(Task statement): Search the data below, and report every line in which "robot" occurs.

Recorded data
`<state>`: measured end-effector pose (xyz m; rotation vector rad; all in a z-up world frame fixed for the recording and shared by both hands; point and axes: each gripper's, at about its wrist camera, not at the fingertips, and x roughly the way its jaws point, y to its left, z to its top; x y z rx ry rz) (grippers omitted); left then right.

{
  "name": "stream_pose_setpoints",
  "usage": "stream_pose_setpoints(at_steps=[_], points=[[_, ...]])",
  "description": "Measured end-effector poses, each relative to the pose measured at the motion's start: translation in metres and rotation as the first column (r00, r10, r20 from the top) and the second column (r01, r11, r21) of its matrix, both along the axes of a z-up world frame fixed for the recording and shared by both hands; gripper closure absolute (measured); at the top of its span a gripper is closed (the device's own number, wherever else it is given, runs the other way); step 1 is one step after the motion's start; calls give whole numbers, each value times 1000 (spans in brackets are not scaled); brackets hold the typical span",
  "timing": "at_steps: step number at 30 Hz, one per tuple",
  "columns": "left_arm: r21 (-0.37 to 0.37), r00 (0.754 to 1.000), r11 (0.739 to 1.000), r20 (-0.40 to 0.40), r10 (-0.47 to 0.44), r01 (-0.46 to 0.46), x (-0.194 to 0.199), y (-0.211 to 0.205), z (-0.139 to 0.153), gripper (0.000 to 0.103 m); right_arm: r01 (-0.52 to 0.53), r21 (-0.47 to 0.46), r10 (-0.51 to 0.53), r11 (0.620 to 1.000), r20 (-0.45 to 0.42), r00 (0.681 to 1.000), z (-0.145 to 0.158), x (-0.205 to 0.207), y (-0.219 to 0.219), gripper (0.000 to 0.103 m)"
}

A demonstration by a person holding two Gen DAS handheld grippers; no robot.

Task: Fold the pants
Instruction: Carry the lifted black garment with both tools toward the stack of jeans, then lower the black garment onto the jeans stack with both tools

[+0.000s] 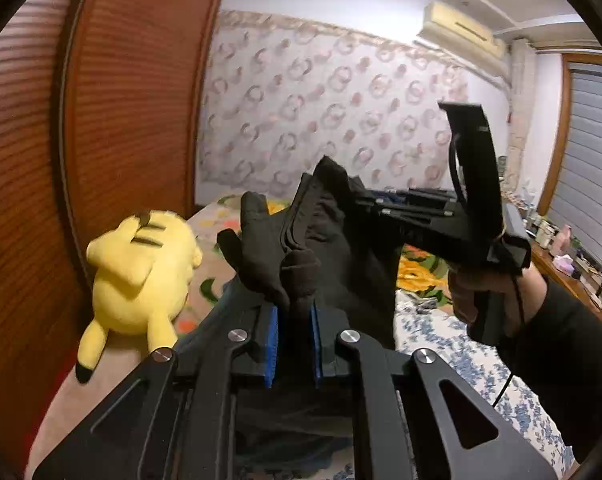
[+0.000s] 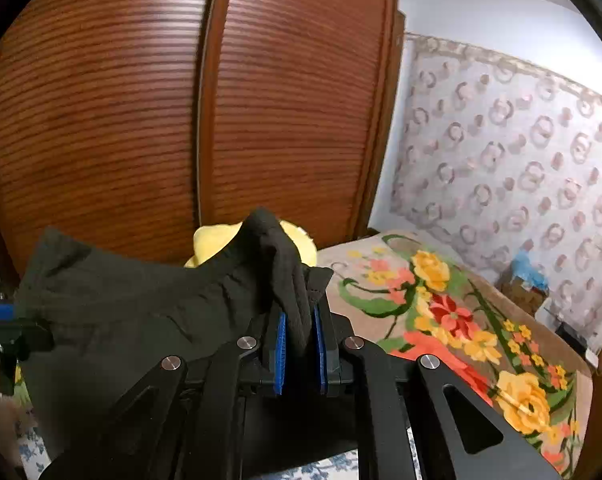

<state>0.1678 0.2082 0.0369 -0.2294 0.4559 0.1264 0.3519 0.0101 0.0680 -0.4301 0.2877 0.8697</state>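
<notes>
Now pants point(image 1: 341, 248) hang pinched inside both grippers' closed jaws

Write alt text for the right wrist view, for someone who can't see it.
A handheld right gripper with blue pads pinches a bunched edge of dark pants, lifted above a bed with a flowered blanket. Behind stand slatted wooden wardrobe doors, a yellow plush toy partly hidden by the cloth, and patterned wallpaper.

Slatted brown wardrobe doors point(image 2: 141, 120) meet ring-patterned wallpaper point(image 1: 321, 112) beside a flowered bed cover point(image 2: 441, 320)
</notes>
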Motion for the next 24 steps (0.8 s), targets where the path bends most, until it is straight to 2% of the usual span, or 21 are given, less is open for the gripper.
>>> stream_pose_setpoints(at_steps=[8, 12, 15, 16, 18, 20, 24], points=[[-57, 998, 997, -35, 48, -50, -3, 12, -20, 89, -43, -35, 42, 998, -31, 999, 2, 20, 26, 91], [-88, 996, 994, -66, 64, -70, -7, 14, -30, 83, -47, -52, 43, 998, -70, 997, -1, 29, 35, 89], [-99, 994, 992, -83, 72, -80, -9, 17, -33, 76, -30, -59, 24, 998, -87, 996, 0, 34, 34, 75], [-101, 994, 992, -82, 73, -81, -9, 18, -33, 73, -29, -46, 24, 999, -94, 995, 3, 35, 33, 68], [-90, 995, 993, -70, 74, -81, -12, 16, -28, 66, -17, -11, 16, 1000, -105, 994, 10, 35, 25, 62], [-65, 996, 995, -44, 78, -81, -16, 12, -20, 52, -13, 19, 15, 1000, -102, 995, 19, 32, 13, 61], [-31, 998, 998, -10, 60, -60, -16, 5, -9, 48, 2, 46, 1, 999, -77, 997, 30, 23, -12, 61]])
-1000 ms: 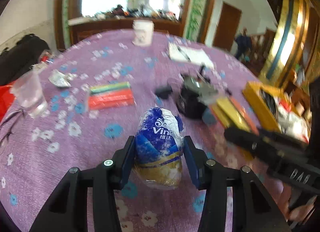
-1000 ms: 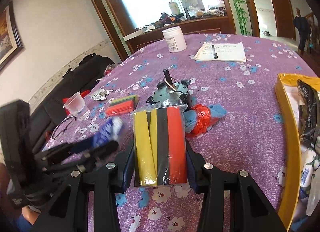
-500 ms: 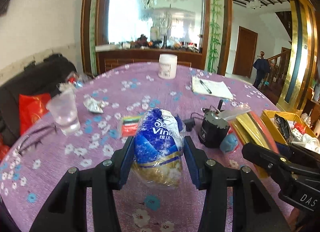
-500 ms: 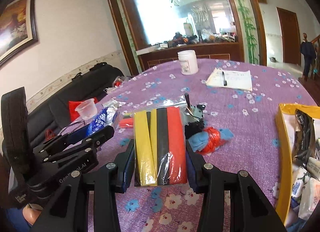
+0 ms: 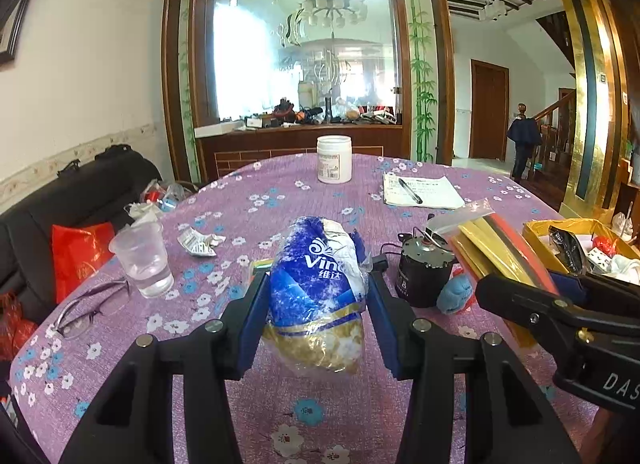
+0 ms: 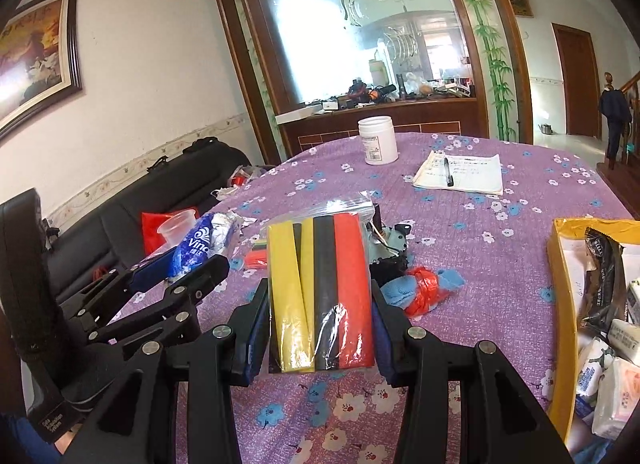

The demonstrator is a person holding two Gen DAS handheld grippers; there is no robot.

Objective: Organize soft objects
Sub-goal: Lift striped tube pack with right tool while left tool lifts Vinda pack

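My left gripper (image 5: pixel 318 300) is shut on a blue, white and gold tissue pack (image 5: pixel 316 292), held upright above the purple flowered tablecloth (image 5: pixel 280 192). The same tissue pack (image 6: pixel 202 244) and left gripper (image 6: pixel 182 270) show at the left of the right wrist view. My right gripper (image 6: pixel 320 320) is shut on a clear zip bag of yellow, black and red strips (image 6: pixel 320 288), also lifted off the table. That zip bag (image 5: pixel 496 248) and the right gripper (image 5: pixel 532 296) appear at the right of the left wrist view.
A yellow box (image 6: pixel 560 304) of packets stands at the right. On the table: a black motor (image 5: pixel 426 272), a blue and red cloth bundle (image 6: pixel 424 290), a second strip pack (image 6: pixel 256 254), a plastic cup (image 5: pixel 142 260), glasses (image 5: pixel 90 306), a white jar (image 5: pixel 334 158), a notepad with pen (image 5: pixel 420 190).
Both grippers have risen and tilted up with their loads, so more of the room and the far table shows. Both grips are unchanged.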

(Response area):
A demonstration by a person holding two Gen DAS handheld grippers; no robot.
The demonstrator is a person holding two Gen DAS handheld grippers; there is no robot.

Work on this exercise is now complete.